EXERCISE: Copy the listing below line for line, starting at its first line and ending with the line that has "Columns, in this" in it. Add nothing.

RECORD EXCERPTS:
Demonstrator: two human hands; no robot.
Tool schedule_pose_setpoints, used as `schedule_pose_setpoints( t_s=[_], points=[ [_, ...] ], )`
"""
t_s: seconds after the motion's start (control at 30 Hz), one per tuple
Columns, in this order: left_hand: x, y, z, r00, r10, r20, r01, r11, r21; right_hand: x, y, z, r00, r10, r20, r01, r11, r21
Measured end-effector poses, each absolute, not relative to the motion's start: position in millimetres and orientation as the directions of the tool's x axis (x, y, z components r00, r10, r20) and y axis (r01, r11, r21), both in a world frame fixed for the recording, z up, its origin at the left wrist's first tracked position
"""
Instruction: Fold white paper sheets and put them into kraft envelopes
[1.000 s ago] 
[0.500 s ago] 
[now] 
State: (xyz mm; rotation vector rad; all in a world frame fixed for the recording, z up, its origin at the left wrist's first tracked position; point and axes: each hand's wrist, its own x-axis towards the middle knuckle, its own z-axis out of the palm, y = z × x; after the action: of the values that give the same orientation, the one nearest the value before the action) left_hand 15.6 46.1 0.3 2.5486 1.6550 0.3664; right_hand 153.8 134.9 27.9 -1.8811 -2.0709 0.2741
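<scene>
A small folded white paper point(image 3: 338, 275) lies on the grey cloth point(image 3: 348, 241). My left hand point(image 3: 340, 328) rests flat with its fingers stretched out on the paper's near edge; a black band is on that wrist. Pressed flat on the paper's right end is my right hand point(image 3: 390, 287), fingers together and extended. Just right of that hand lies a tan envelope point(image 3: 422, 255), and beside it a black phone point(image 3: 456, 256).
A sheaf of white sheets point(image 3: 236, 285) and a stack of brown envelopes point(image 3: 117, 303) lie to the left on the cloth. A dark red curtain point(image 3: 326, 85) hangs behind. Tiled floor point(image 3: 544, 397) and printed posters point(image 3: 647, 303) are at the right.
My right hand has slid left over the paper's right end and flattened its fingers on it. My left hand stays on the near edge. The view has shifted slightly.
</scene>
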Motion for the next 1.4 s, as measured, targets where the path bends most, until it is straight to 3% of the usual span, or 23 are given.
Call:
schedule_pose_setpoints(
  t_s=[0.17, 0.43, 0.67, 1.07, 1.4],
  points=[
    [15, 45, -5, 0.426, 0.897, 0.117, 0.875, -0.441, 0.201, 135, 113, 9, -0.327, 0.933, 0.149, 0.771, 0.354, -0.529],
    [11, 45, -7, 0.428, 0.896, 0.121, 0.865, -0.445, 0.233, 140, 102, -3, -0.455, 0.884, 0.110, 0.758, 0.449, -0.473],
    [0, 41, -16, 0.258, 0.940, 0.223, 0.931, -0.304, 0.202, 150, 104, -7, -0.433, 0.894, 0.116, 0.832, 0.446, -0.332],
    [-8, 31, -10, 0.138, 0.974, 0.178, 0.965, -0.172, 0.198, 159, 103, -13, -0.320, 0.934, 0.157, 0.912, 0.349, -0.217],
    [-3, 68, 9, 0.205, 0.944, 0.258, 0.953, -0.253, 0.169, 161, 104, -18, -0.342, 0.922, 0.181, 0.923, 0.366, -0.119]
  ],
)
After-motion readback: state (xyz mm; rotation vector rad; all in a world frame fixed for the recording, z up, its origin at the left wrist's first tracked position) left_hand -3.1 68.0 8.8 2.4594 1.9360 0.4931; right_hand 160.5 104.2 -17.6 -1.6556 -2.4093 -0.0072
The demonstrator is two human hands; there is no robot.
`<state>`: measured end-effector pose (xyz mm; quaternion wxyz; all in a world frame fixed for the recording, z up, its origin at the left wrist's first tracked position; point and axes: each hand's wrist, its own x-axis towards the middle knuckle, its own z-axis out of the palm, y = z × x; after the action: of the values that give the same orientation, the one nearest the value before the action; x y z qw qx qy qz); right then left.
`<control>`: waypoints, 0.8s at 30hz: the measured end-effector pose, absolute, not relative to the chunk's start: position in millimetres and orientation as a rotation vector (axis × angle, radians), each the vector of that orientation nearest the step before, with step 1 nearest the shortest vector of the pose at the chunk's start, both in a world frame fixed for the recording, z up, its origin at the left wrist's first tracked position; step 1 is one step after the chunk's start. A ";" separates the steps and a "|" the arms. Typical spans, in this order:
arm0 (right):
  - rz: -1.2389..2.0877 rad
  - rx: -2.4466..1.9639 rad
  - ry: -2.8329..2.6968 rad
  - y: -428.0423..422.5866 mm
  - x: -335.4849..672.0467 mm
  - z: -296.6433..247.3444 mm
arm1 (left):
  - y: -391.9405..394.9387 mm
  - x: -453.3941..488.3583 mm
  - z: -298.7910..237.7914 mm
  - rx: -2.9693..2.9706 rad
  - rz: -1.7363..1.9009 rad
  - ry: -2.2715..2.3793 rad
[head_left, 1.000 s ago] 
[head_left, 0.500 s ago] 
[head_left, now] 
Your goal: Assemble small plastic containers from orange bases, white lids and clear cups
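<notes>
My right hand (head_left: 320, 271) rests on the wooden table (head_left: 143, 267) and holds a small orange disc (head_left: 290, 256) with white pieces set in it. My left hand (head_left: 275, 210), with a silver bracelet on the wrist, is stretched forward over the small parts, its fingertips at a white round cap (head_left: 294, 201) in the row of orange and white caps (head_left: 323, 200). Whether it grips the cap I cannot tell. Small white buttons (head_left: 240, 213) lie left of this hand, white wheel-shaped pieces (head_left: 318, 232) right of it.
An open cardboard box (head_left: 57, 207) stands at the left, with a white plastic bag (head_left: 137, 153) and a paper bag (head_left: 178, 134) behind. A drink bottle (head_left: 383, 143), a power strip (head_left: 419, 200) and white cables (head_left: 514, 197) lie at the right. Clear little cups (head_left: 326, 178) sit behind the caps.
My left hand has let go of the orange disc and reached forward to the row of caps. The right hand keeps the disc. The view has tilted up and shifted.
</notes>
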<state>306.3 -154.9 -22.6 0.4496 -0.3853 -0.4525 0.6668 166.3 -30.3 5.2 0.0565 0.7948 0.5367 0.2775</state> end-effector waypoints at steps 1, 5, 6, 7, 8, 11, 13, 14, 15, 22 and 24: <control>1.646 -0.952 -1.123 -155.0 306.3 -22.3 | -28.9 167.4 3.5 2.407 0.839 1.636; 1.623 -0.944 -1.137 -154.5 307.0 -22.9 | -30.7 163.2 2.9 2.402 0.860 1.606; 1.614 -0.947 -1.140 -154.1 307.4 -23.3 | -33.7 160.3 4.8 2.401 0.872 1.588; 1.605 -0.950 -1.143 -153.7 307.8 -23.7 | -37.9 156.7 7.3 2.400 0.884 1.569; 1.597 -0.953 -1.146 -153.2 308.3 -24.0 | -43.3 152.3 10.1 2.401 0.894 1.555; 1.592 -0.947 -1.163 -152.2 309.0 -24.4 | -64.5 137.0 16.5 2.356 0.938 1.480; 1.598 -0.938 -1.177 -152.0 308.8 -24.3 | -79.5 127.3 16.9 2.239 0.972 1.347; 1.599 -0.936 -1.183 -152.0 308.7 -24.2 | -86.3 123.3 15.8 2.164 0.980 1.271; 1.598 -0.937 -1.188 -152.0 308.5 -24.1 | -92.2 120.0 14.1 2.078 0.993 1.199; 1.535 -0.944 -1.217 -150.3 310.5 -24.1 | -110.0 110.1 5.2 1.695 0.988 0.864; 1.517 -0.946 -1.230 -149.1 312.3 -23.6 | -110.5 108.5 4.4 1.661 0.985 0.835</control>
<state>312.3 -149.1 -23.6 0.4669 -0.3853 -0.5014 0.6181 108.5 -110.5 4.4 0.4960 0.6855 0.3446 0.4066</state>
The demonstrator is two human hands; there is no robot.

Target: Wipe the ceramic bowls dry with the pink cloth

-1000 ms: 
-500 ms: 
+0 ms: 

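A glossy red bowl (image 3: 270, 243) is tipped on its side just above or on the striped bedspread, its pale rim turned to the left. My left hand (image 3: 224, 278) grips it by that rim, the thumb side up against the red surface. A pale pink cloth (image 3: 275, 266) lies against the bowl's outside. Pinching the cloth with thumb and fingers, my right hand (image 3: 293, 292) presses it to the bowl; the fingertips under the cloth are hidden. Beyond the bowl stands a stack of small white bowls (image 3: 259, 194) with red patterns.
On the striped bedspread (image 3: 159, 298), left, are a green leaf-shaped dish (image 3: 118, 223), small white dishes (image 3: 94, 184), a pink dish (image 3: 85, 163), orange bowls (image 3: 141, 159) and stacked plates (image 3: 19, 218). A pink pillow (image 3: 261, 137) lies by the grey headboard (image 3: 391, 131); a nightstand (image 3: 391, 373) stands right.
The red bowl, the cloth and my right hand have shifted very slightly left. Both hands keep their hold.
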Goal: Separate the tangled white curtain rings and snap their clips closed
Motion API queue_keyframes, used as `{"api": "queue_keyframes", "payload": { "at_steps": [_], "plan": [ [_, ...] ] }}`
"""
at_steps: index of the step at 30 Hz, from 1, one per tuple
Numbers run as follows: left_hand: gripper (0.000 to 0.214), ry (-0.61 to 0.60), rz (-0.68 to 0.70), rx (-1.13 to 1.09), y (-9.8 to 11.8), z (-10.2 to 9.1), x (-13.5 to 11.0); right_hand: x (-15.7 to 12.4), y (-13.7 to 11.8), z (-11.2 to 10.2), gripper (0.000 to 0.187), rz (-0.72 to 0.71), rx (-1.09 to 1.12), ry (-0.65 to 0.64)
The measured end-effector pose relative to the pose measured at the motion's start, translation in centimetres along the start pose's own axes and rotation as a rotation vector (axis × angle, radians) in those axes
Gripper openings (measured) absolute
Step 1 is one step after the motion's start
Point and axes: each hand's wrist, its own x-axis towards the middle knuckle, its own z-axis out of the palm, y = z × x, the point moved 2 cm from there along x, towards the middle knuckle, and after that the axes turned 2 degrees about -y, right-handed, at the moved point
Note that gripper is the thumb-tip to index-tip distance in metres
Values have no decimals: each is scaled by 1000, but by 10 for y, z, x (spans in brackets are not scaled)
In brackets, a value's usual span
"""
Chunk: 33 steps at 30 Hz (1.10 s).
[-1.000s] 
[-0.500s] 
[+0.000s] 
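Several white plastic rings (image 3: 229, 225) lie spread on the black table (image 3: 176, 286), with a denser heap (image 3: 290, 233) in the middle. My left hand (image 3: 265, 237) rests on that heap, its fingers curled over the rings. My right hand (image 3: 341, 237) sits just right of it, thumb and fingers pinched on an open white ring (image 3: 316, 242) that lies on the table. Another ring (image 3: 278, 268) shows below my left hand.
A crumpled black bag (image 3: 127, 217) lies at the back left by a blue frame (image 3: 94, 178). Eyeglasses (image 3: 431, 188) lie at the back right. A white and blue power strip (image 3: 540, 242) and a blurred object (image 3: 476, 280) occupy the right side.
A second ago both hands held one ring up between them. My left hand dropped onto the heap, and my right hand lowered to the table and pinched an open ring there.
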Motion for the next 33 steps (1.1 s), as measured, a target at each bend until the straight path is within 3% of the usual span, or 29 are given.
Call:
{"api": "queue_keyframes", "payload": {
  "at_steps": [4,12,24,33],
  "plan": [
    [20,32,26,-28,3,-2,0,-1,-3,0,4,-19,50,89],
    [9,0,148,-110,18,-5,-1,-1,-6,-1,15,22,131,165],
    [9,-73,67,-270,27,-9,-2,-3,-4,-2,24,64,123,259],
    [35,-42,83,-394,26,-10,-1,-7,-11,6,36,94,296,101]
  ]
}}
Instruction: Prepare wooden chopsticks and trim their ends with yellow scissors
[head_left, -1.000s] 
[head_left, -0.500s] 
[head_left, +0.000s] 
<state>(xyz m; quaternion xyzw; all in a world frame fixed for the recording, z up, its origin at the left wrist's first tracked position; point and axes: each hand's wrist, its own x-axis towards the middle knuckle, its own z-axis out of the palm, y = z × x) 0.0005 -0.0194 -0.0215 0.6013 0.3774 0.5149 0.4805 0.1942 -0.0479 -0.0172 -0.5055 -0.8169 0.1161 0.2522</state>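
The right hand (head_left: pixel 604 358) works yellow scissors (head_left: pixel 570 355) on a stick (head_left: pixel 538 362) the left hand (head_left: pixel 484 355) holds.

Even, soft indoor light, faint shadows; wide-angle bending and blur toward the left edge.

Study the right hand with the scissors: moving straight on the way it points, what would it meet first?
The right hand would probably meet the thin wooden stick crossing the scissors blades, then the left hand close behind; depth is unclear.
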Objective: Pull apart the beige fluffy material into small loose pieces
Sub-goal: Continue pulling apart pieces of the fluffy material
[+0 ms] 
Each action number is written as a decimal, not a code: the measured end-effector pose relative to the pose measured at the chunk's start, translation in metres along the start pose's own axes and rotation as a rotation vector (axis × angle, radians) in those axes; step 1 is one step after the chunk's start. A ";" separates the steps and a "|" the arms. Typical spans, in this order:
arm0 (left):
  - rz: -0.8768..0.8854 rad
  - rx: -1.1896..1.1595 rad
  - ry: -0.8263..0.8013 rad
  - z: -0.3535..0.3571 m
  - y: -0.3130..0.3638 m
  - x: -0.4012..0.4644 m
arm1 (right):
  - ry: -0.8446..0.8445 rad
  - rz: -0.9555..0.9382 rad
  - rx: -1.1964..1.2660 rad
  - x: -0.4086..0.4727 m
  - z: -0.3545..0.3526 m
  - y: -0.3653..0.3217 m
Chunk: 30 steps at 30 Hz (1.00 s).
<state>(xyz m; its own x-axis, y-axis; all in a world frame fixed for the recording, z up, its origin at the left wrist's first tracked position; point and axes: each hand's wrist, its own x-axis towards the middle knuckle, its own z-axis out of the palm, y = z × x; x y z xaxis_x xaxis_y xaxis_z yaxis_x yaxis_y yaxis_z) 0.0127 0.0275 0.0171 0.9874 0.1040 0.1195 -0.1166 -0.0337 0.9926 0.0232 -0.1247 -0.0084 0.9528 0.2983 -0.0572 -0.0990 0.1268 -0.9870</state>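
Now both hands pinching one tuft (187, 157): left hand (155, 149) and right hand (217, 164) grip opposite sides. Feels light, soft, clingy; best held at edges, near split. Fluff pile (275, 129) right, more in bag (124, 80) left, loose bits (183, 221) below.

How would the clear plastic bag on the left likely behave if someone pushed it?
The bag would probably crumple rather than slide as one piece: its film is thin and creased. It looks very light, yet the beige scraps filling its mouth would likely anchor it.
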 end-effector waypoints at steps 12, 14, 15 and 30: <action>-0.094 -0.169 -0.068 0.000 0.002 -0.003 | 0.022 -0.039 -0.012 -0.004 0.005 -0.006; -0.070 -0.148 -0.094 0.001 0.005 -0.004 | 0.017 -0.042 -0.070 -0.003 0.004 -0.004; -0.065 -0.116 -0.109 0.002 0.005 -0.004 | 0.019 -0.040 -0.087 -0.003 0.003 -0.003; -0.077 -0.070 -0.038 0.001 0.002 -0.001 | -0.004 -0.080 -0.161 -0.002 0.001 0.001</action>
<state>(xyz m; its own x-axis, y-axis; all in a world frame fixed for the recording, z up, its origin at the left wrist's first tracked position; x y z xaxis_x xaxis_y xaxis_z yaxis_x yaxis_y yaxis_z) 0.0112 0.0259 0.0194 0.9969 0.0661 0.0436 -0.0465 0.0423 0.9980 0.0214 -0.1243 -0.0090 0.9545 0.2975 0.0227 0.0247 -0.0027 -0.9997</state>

RESPONSE AREA:
Demonstrator: two human hands; no robot.
Tool schedule_pose_setpoints, used as `schedule_pose_setpoints( t_s=[_], points=[ [_, ...] ], )`
"""
t_s: seconds after the motion's start (control at 30 Hz), one per tuple
Columns, in this order: left_hand: x, y, z, r00, r10, r20, r01, r11, r21; right_hand: x, y, z, r00, r10, r20, r01, r11, r21

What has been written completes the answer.